@amin
Check in on your Iranian friends.
My leadership ethos is to listen more than we speak and hold multiple nuances for our people. Ergo, I try to limit political talk on Farcaster.
But given this is where my mind and state are currently at - I have a duty to speak up. My only request is that you ask, learn and listen as an ally.
The conflict in Iran is complex. My closest attempt at a summary:
The Iranian people have been bravely rising against their government - a theocracy they never voted for - since 1979. One that's deprived its people of sovereignty, basic human rights and our gorgeous, ancient culture.

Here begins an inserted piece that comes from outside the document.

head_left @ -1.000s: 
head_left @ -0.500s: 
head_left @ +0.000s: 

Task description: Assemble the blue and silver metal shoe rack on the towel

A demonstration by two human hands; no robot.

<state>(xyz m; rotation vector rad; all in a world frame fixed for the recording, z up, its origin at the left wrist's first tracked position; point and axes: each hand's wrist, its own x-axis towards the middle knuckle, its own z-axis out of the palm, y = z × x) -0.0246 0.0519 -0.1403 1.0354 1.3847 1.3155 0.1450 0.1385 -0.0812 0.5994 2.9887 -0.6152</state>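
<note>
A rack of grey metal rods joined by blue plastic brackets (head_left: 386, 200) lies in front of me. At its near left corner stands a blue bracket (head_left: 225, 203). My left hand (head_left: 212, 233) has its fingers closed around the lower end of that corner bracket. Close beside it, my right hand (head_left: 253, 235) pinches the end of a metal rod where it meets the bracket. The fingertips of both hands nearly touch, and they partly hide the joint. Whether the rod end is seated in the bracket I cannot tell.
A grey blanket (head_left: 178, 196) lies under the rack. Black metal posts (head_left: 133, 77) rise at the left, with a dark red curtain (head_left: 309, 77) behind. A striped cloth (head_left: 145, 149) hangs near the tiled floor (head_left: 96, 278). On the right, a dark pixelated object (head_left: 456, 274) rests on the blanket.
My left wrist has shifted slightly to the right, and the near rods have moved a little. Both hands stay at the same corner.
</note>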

I won't speak for everyone in the diaspora, but my entire life has been at a junction of deeply complex feelings:
- grief for a country we couldn't build lives in
- shame for loving our ethnicity while our nationality calls it the axis of evil
- cowardice for not being able to fight alongside our people
- guilt for being safe while they put their lives on the line
- a rollercoaster of anxiety when the internet is shut down
- injustice knowing everything stems back to oil and money
I could spend this post talking about Iran’s rich history, diagnose how foreign intervention got us here or recap every uprising from 1979 onward.
But as we're in the thick of it, now's not the time to retro - it's time to act.
So my ask to all non-Iranians is simple: ask, learn, listen.
1. Question news from both social and mainstream media
With yet another internet shutdown limiting the release of vital information from the ground, media reports are rife with misinformation, opportunism and bias. Look for verified videos, reports etc. coming from Iranians on the frontlines.
2. Get comfortable with nuance, because this is complicated
Supporting the Iranian people doesn't mean you're betraying other causes. This movement is NOT anti-religion - it's anti-dictatorial theocracy that hurts its own people. The enemy of your enemy is not your friend.
3. Talk to your Iranian friends
Iran helped invent the first charter of human rights, folks! Yet there's an incredibly slippery slope between what's happening in Iran now and what could happen to the rest of the world. We are screaming into an echo chamber with our own - please stand alongside us and join the conversation.
Ask, learn, listen.
Hold an open and safe space.
Check in on your Iranian friends.
* Pictured below - a photo my family took of Freedom Tower (Borje Azadi) in Tehran, 2014. Dreaming of the day I finally visit + forever reconciling with the knowledge I can't be on the frontlines with my brave brothers and sisters.